UN Refugee Commissioner Grandi observed during the UNHCR’s annual executive committee meeting in Geneva in October that “people are moving more rapidly, over longer distances and for a more complex range of reasons than at any time in history.”

“Refugees have been deprived of their homes,” said UN Secretary-General Ban Ki-moon, “but they must not be deprived of their futures.” They face basic survival difficulties. On arriving in a new country, they usually need immediate shelter, food, water, medical care and security.

Last September the UN General Assembly in New York held its first-ever high-level summit to address the humanitarian needs of large numbers of refugees and migrants. Member states adopted an agreement in which they committed to providing better educational opportunities for refugee children, improving working conditions for displaced adults and fighting xenophobia.

Mr. Ban called the Declaration for Refugees and Migrants “a breakthrough in our collective efforts to address the challenges of human mobility.”

With the declaration, member states also pledged to “expand the number and range of legal pathways available for refugees to be admitted to, or resettled in, third countries,” so refugees can move more freely instead of being stuck in the first country they enter. A pledge to resettle 10% of the world’s refugees within the developed world, which had been canvassed, was excluded from the declaration.

At the same time, at the UN headquarters in New York, the leaders of Canada, Ethiopia, Germany, Jordan, Mexico and Sweden joined US President Barack Obama to host the Leaders’ Summit on Refugees. As a precondition for speaking at the summit, leaders of countries made new pledges, such as to give more support, make new admissions or give assistance to refugee host countries.

President Obama described the refugee crisis as “a test of our common humanity,” adding, “We must recognize that refugees are a symptom of larger failures—be it war, ethnic tensions, or persecution.”

While the leaders’ summit focused on refugees, not migrants, the UN General Assembly High-Level Meeting on Refugees and Migrants addressed large movements of both; the two events were complementary.
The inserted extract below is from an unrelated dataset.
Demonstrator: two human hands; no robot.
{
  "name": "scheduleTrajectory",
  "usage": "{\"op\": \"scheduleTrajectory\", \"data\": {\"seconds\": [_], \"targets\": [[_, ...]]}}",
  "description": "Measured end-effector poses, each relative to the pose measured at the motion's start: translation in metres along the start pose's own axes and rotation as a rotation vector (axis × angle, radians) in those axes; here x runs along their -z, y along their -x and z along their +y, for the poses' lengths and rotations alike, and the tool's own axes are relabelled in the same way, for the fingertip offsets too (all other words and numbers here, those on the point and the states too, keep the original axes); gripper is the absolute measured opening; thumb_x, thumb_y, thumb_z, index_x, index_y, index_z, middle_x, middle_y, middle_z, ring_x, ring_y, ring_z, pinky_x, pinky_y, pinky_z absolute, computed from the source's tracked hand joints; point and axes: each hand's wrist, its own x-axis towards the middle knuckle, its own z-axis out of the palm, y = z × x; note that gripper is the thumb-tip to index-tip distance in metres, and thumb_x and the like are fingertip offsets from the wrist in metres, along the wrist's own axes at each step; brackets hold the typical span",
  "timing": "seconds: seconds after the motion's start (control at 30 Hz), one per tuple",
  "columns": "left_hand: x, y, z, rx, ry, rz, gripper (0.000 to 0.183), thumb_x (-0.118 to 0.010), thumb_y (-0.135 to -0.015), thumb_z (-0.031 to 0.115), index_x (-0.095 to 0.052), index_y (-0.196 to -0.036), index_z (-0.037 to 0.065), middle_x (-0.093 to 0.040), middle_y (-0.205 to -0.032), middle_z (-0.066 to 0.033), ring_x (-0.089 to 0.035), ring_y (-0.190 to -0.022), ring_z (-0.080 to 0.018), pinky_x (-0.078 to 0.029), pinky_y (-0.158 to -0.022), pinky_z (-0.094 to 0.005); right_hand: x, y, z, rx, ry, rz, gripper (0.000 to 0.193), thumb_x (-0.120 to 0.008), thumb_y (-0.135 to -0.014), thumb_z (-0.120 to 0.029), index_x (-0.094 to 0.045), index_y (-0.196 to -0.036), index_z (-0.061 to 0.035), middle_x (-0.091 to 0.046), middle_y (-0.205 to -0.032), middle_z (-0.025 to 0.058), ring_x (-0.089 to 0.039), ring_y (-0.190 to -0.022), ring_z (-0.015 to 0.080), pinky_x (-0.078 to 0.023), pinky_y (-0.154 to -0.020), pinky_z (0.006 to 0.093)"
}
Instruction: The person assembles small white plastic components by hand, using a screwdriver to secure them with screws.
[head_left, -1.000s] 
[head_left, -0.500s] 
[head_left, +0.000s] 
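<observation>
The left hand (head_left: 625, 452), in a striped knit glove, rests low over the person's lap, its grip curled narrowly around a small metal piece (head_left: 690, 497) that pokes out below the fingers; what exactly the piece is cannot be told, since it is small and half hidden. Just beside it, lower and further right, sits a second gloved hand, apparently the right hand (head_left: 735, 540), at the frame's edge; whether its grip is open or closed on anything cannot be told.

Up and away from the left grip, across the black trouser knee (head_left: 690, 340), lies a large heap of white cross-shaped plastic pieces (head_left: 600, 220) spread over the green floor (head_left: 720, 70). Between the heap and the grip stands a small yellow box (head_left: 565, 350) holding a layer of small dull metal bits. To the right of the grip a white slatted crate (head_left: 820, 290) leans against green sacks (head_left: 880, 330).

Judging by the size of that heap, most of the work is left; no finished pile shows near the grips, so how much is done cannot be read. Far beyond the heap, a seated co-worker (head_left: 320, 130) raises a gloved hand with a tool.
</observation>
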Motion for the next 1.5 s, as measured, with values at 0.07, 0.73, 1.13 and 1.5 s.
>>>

Critics, however, say that the UN summits spent little time addressing the root causes of forced displacement and insecurities that force people to flee.

Many hope that incoming UN Secretary-General António Guterres, a former head of UNHCR, will be able to highlight the plight of refugees and consequently elicit more proactive interventions.

“During his 10 years at UNHCR, Mr. Guterres managed some of the biggest refugee crises of our times,” says Mr. Grandi, adding, “António Guterres was a tireless advocate for refugees, the internally displaced and the stateless, defending their rights in the field and at the highest political levels.”

Despite substantial increases in the UNHCR annual budget to meet the crises of the last five years, Mr. Grandi says funds available for 2016 so far stand at US$3.76 billion — just half of total funding requirements.